* [Aim of the task]:
Could you write out the lines below exactly, beginning with the first and finishing with the one that contains "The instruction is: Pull"?

[Stored records]
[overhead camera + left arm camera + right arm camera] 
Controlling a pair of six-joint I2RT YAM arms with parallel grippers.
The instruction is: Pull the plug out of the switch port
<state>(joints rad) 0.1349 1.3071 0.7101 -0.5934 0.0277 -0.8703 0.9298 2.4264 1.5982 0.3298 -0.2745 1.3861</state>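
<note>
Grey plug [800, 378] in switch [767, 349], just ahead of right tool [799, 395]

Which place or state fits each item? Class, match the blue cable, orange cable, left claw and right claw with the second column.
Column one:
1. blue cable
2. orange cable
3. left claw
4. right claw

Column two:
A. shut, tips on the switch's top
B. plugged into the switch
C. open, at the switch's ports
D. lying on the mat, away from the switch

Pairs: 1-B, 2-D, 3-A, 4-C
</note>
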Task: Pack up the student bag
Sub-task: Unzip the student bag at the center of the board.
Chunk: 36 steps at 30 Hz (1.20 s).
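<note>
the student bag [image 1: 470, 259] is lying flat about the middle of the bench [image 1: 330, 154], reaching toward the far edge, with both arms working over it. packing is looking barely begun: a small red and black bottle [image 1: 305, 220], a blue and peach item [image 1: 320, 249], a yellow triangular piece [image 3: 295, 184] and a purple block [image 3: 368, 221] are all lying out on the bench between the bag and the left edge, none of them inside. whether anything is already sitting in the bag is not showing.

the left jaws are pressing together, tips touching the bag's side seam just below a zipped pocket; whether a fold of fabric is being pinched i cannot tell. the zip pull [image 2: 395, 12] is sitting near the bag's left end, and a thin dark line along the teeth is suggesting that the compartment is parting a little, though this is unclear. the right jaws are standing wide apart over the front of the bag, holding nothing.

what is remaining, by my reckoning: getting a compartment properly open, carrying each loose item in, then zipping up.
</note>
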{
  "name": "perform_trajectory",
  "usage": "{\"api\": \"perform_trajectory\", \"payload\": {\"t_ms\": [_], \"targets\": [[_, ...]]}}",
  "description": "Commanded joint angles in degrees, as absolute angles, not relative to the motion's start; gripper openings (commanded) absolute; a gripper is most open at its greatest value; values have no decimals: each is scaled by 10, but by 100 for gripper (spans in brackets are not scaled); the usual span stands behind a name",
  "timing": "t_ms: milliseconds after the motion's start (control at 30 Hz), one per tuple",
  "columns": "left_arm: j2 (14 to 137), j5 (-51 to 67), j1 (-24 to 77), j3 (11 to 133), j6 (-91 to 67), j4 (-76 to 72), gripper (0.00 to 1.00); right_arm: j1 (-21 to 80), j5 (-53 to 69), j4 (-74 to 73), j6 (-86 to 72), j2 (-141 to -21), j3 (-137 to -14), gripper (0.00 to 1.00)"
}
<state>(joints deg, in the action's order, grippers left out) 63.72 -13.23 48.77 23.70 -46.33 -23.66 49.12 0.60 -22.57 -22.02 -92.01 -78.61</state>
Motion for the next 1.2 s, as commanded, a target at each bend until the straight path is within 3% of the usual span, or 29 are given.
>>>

* [Task answer]:
[overhead camera + left arm camera + right arm camera] 
Controlling a pair of six-joint I2RT YAM arms with parallel grippers.
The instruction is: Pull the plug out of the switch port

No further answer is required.